● What to produce
Return exactly the span of lines in the following data that opens with the line containing "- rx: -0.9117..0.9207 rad" and closes with the line containing "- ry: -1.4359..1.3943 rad". Include nothing else.

────────────────

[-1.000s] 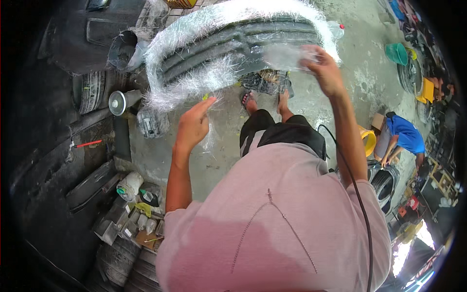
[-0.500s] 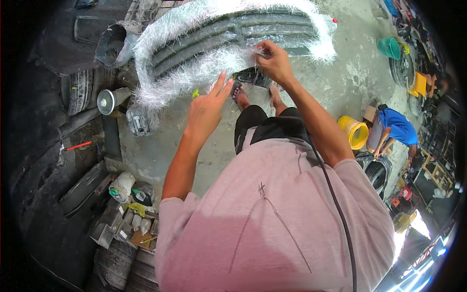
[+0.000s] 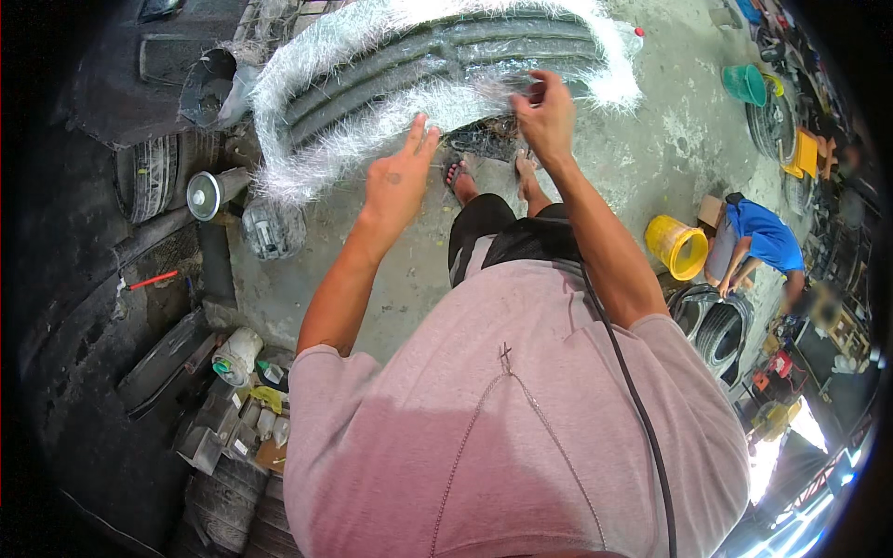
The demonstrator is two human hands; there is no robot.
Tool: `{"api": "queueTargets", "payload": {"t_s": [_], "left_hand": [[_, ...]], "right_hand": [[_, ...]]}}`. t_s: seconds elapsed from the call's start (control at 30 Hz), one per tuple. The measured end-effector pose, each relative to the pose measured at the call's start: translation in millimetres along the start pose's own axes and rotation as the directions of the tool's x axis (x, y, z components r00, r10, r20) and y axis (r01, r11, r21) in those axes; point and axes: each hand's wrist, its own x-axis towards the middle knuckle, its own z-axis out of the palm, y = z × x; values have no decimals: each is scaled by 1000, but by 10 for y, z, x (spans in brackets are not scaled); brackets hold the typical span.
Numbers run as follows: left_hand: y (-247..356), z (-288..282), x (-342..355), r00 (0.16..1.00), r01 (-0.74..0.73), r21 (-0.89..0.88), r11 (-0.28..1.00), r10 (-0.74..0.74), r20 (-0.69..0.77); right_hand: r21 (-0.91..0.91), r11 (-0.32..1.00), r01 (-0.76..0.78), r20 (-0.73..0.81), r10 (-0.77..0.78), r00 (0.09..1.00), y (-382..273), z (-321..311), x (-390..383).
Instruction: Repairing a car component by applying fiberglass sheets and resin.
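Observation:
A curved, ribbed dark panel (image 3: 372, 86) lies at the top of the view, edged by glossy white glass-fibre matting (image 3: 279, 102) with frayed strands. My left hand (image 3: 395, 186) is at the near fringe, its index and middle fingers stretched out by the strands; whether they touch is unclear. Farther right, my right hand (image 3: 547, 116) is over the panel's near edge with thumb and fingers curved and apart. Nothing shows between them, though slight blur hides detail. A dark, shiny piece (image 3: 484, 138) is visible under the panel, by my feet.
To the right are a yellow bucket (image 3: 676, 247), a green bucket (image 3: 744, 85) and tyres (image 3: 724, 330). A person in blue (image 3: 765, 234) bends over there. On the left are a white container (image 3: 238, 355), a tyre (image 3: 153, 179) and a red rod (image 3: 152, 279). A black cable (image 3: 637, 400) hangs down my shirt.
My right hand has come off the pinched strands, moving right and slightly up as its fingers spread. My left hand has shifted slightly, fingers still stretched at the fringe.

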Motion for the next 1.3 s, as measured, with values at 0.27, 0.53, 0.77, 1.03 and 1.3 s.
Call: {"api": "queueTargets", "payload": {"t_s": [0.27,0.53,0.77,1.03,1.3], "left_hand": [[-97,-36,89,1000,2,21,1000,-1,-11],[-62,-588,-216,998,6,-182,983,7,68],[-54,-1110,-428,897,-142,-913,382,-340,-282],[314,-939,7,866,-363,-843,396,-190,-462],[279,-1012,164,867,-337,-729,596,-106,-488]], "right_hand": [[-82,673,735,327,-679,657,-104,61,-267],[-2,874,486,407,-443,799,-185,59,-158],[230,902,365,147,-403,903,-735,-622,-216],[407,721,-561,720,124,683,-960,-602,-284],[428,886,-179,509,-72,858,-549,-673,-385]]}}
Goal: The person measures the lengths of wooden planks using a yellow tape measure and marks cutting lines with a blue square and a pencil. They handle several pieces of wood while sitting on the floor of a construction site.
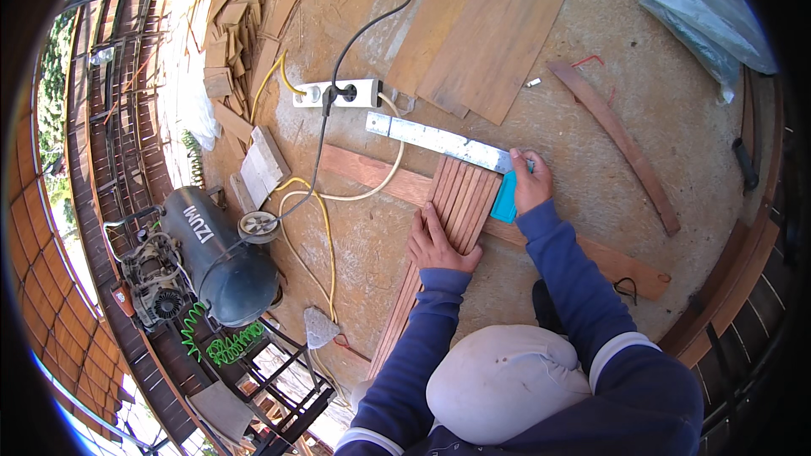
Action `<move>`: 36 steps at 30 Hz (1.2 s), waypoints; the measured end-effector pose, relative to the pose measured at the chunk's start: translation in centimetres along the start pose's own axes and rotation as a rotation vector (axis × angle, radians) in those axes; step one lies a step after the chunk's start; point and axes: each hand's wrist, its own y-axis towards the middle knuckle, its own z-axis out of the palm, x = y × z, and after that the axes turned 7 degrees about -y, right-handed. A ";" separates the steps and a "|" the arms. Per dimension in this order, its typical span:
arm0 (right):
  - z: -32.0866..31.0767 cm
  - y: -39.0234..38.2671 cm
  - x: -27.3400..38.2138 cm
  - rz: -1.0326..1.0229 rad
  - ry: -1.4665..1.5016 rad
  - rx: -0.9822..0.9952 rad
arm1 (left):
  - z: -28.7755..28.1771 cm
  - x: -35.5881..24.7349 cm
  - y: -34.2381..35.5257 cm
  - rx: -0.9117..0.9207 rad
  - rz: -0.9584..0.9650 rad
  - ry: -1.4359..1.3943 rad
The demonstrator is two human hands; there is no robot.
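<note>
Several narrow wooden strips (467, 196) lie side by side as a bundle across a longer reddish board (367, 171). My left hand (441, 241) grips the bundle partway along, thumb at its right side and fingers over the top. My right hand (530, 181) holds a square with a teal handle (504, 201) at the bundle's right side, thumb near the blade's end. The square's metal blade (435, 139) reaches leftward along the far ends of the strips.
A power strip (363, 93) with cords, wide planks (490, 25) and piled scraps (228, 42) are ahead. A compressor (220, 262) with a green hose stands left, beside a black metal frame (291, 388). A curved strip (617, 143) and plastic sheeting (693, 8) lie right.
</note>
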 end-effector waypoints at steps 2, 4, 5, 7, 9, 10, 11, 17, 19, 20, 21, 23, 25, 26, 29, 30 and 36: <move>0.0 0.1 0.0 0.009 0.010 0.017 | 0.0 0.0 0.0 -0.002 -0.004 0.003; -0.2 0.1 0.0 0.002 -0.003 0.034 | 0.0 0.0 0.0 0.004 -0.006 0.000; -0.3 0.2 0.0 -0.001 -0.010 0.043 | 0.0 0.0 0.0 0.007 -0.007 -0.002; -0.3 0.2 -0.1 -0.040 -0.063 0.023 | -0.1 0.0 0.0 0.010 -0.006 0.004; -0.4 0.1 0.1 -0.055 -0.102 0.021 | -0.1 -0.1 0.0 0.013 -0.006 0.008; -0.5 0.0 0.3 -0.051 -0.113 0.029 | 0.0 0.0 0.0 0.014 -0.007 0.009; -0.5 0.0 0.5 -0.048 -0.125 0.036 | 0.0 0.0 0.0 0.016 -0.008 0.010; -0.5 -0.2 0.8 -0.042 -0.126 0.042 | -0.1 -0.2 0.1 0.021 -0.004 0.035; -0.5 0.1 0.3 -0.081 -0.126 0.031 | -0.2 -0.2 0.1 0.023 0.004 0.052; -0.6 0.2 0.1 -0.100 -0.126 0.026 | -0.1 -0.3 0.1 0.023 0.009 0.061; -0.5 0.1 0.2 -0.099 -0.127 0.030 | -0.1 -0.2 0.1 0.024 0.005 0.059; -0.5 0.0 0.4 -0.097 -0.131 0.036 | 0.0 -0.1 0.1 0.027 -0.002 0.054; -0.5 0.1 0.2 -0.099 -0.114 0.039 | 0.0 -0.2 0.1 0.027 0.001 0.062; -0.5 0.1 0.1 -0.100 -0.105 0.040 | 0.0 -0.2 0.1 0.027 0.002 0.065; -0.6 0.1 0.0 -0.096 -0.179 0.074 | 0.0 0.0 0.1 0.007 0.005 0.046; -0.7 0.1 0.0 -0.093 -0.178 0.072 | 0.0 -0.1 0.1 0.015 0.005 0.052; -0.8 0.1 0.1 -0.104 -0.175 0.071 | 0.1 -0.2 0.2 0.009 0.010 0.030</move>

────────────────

● Answer to this task
  - rx: -0.9117..0.9207 rad
  - rz: -0.9584..0.9650 rad
  - ry: -1.4359..1.3943 rad

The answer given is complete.